*** Opening Data shown ***

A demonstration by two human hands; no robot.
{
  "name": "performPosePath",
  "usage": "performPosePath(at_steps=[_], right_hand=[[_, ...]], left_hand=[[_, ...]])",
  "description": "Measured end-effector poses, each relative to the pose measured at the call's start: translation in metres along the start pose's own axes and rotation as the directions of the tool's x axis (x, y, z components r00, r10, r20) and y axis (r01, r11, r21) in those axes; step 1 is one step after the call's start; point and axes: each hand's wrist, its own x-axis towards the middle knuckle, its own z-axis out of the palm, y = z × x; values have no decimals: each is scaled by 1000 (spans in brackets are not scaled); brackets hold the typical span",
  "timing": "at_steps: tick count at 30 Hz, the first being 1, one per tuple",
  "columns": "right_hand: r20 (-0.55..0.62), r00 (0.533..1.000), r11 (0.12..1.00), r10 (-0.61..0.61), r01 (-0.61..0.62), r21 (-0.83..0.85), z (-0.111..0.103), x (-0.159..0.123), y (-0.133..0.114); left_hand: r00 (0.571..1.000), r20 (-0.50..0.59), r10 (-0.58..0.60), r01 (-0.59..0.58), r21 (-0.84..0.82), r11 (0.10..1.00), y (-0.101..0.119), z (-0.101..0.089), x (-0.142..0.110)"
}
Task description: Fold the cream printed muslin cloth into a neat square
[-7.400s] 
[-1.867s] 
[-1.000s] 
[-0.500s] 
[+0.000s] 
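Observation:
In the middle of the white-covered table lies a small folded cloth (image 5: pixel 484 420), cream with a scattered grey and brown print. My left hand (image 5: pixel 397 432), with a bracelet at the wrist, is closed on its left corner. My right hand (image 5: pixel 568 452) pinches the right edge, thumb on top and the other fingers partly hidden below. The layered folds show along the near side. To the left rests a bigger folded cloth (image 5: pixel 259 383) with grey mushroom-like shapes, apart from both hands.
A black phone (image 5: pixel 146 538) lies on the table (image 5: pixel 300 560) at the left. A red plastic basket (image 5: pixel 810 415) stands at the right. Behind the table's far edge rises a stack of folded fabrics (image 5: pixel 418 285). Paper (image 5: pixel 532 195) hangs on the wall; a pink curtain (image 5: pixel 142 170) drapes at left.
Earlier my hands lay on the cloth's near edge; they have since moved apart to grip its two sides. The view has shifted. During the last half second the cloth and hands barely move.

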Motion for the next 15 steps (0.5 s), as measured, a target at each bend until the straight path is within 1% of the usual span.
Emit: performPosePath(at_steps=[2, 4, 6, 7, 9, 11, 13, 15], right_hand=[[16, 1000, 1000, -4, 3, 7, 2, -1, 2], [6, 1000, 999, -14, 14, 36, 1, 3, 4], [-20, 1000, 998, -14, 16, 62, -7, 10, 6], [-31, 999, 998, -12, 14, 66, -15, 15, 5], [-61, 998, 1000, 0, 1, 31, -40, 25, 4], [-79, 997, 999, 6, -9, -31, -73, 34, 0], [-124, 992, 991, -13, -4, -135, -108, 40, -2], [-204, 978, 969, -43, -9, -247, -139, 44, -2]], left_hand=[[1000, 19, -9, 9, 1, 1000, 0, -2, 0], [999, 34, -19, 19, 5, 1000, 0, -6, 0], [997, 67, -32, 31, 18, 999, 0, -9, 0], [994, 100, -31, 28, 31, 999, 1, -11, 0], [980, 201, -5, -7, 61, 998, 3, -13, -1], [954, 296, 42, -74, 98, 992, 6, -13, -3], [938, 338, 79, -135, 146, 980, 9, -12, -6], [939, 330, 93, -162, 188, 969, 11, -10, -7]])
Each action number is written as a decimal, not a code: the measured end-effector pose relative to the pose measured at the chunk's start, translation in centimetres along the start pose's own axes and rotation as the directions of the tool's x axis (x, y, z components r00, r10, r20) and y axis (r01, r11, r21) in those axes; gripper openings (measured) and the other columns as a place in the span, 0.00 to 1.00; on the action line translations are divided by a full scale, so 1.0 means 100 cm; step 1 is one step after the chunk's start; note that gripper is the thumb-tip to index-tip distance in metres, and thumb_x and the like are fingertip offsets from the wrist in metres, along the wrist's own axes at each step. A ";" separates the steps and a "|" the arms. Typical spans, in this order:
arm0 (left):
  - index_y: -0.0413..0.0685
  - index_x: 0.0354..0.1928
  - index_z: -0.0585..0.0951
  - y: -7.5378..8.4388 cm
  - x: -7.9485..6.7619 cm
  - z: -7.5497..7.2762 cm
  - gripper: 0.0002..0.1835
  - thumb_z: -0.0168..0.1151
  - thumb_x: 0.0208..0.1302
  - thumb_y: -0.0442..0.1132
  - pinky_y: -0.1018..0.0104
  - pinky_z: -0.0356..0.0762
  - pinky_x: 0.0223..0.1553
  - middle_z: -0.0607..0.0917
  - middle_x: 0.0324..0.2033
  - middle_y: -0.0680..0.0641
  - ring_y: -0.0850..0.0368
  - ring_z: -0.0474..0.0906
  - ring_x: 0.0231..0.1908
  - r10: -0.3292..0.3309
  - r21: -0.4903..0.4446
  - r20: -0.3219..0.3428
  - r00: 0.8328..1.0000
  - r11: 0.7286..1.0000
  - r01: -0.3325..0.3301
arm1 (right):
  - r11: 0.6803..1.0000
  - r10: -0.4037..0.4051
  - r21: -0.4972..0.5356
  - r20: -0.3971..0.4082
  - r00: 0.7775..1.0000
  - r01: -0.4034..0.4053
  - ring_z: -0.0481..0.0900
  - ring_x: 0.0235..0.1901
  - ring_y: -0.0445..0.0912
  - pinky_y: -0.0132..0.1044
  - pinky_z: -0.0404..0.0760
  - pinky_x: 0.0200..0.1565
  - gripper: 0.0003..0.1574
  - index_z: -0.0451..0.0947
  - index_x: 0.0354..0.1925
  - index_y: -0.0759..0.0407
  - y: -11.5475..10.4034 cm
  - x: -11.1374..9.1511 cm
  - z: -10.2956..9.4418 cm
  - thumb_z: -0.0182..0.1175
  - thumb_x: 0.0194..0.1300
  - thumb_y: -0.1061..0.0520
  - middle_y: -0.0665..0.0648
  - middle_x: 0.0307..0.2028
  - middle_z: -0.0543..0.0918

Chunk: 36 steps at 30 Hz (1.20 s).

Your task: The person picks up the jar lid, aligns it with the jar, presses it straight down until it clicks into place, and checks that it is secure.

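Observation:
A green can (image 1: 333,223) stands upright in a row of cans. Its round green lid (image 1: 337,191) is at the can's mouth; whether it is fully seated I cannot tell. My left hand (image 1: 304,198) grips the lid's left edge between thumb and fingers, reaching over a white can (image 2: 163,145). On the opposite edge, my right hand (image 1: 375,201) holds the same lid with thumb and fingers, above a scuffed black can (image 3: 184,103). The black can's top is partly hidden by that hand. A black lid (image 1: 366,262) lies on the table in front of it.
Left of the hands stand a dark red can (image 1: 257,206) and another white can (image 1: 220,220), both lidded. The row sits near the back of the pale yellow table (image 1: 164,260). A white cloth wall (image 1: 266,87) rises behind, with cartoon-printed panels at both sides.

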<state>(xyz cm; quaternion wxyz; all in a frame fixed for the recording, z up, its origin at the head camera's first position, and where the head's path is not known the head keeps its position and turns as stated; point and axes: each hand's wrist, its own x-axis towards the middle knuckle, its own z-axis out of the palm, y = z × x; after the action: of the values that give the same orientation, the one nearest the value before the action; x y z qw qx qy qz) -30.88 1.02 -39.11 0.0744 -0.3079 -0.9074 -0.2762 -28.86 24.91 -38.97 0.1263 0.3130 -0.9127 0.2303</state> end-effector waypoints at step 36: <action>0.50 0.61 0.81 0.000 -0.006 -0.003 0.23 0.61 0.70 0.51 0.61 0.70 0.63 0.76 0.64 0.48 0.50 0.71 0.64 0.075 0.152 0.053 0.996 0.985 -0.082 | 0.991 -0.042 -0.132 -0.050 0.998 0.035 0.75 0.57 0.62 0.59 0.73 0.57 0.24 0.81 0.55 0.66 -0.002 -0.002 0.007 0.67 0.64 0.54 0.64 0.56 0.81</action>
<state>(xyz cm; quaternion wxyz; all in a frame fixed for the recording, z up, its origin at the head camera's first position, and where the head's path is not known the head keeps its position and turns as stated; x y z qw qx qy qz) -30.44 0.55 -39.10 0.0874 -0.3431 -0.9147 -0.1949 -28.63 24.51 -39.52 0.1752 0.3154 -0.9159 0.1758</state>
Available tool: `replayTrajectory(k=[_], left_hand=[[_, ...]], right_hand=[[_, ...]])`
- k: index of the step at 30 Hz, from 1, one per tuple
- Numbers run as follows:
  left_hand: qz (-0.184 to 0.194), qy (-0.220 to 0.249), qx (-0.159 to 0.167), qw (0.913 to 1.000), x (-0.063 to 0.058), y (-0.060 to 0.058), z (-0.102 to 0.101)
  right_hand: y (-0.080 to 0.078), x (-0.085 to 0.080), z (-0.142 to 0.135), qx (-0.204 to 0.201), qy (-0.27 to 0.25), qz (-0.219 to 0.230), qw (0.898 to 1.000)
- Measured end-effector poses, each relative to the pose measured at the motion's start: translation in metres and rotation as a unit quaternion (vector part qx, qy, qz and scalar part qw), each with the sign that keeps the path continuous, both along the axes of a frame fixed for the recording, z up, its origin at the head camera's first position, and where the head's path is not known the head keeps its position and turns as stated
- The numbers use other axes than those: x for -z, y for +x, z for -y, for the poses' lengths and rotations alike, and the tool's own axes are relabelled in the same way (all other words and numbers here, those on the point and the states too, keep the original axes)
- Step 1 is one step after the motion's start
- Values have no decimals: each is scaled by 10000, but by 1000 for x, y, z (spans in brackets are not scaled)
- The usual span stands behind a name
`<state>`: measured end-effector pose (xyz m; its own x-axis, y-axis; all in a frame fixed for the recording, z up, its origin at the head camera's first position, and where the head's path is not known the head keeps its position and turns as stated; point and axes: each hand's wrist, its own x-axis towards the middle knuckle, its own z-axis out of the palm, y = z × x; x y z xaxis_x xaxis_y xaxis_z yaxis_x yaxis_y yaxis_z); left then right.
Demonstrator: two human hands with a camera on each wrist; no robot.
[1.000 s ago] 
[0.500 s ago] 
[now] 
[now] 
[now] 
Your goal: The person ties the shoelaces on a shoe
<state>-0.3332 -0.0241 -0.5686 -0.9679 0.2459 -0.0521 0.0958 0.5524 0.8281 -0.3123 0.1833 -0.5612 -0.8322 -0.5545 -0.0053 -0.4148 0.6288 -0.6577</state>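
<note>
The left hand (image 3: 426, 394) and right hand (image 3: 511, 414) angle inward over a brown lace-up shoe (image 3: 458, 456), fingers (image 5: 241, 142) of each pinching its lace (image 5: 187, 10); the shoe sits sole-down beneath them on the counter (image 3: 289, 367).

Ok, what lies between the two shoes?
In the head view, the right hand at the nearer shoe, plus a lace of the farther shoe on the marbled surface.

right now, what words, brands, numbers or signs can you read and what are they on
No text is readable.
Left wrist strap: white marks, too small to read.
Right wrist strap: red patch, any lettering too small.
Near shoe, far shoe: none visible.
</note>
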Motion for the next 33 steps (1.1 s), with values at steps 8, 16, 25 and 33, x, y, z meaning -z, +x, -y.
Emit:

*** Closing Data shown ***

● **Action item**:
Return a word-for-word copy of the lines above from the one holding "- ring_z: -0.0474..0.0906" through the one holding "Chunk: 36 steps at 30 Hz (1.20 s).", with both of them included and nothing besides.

● **Expected answer**:
  - ring_z: -0.0474..0.0906
  - ring_x: 0.0231..0.1908
  - r10: -0.3292..0.3309
  - r21: -0.4903..0.4446
  - r20: -0.3219..0.3428
  - r00: 0.8328..1.0000
  - r11: 0.7286..1.0000
  - r01: -0.3325..0.3301
arm1 (right):
  - r11: 0.6803..1.0000
  - r10: -0.4037..0.4051
  - r21: -0.4972..0.5356
  - r20: -0.3971..0.4082
  - r00: 0.7775..1.0000
  - r01: -0.4034..0.4053
  - ring_z: -0.0481..0.0900
  - ring_x: 0.0235..0.1901
  - ring_y: -0.0445..0.0912
  - pinky_y: -0.0132..0.1044
  - pinky_z: -0.0404..0.0760
  - pinky_x: 0.0200..0.1565
  - gripper: 0.0003..0.1574
  - index_z: -0.0451..0.0947
  - index_x: 0.0354..0.1925
  - index_y: -0.0759..0.0407
  - y: -11.5475..10.4034 cm
  - x: -11.1374..9.1511 cm
  - z: -10.2956..9.4418 cm
  - thumb_z: -0.0182..0.1175
  - thumb_x: 0.0194..0.1300
  - thumb_y: -0.1061..0.0520
  - middle_y: -0.0665..0.0648
  - middle_x: 0.0307..0.2028
  - middle_z: -0.0543..0.0918

Chunk: 36 steps at 30 Hz (1.20 s).

Nothing further is required for this answer.